Clinicopathological Profile and Survival Outcomes in Patients with Localised Extremity Synovial Sarcomas
Copyright © 2024 The Royal College of Radiologists. Published by Elsevier Ltd. All rights reserved..
AIMS: Synovial sarcoma is a rare but aggressive variant of soft-tissue sarcoma. Literature is sparse and reported mostly from the West. We analysed the clinical profiles and prognostic factors of extremity synovial sarcoma patients in order to study their clinical journey.
MATERIALS AND METHODS: This was a retrospective analysis. All patients with extremity synovial sarcoma treated between 1992 and 2020 were included. Patients with metastases at presentation were excluded. A descriptive analysis of demographic and clinicopathological features of patients undergoing limb salvage surgery (LSS) or amputation was carried out. Overall survival and disease-free survival were calculated for the entire cohort as well as for the LSS and amputation groups. Factors prognostic for survival were identified.

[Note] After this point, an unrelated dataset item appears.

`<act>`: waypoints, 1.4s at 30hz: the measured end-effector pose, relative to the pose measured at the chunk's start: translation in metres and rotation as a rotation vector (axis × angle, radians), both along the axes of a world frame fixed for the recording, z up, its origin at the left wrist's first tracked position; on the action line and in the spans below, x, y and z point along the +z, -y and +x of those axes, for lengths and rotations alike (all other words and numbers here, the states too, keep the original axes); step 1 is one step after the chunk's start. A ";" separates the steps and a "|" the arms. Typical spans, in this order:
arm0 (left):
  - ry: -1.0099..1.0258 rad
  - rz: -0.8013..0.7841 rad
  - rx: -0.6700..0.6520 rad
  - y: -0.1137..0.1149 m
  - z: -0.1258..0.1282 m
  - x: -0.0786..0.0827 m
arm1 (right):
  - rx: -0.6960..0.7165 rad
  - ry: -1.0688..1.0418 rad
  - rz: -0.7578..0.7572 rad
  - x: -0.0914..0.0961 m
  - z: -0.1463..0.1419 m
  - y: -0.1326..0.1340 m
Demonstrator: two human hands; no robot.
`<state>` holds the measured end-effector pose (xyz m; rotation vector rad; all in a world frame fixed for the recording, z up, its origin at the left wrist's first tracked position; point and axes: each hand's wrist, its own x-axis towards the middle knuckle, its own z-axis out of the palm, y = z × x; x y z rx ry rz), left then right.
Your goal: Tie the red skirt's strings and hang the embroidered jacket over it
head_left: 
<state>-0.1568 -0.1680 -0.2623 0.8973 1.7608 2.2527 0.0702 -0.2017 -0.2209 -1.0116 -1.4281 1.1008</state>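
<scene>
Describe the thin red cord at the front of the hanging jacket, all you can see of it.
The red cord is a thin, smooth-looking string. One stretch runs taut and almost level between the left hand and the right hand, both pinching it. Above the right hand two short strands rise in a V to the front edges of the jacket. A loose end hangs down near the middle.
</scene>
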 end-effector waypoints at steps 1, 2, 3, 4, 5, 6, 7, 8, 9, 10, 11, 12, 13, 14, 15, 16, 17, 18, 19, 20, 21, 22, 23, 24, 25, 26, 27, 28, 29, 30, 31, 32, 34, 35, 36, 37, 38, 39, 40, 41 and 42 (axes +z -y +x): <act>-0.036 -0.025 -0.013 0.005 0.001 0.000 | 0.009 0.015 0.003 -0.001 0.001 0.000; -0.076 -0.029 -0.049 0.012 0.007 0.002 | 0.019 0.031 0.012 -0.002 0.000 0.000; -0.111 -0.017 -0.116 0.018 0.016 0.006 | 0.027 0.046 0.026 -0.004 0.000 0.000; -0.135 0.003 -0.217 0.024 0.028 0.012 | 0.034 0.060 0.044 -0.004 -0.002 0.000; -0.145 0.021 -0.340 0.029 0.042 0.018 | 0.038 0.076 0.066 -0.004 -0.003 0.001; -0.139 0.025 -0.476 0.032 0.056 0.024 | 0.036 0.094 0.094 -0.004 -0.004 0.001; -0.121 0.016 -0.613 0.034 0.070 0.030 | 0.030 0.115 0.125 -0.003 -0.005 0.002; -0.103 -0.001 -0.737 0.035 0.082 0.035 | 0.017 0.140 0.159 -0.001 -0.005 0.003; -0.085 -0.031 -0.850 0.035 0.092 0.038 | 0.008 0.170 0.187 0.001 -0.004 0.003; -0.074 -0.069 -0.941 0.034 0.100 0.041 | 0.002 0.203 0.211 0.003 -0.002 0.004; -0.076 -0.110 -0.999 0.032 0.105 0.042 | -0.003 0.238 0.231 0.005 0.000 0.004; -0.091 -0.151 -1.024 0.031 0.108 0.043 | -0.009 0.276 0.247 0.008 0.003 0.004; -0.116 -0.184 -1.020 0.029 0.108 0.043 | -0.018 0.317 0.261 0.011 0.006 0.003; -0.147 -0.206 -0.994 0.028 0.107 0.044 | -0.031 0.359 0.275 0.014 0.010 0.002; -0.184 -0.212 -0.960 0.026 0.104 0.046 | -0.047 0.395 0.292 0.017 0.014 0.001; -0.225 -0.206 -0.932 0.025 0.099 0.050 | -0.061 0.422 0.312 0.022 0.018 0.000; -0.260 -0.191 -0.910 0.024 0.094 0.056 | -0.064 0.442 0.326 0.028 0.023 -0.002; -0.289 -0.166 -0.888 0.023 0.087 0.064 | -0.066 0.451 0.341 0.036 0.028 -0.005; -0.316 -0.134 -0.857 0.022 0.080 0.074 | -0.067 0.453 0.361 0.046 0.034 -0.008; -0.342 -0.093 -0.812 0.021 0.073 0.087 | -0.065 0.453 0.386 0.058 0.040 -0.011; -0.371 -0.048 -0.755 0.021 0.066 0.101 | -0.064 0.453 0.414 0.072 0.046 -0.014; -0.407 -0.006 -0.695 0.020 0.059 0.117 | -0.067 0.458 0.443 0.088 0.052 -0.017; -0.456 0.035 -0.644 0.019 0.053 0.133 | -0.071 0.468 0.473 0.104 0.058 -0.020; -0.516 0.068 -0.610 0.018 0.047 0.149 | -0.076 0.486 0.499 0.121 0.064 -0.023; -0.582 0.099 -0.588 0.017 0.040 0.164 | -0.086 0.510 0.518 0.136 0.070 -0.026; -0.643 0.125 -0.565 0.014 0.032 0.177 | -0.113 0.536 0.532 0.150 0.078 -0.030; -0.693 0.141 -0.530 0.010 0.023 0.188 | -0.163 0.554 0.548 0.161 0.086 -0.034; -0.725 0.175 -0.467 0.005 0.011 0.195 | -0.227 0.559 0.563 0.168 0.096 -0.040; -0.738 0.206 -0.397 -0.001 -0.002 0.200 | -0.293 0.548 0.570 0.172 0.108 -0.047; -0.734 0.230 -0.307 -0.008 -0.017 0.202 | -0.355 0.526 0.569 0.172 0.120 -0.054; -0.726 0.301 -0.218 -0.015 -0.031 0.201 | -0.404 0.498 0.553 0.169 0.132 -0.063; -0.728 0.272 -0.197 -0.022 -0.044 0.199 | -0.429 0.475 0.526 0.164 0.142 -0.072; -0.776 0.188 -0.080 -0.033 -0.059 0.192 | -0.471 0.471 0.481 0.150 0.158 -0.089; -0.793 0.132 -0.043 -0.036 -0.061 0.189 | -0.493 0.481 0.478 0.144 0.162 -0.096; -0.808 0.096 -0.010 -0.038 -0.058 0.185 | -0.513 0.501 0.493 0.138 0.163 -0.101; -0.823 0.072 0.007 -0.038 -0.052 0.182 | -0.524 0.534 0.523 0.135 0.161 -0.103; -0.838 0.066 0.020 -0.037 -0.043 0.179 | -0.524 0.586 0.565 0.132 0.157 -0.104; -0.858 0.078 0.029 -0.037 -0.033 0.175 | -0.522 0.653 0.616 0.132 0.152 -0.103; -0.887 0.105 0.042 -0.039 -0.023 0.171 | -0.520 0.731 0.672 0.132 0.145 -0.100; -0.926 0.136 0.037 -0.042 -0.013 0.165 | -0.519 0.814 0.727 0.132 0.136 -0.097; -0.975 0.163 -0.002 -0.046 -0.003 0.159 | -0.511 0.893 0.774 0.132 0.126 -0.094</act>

RESULTS: In total, 157 patients had localised extremity synovial sarcoma. Predominantly, young adults (median 31 years) and males (61%) were affected. Over 70% of patients presented after recurrence or unplanned surgeries. Sixty-seven per cent of tumours were >5 cm, 69% were deep and 23% involved bone. The limb salvage rate was 64%. In the LSS group, adjuvant radiotherapy and chemotherapy were given to 72% and 68% of patients, respectively. In the amputation group, 72% of patients received adjuvant chemotherapy. In a median follow-up of 59 months, 39.4% of patients had recurrences, the majority (61.2%) were systemic. Five-year overall survival and disease-free survival were 53.4% and 49.8%, respectively. Overall survival was 63.9% and 29.7% in the LSS and amputation groups, respectively. On multivariate analysis, tumour size, depth, omission of radiotherapy and bone invasion were found to be the adverse prognostic factors.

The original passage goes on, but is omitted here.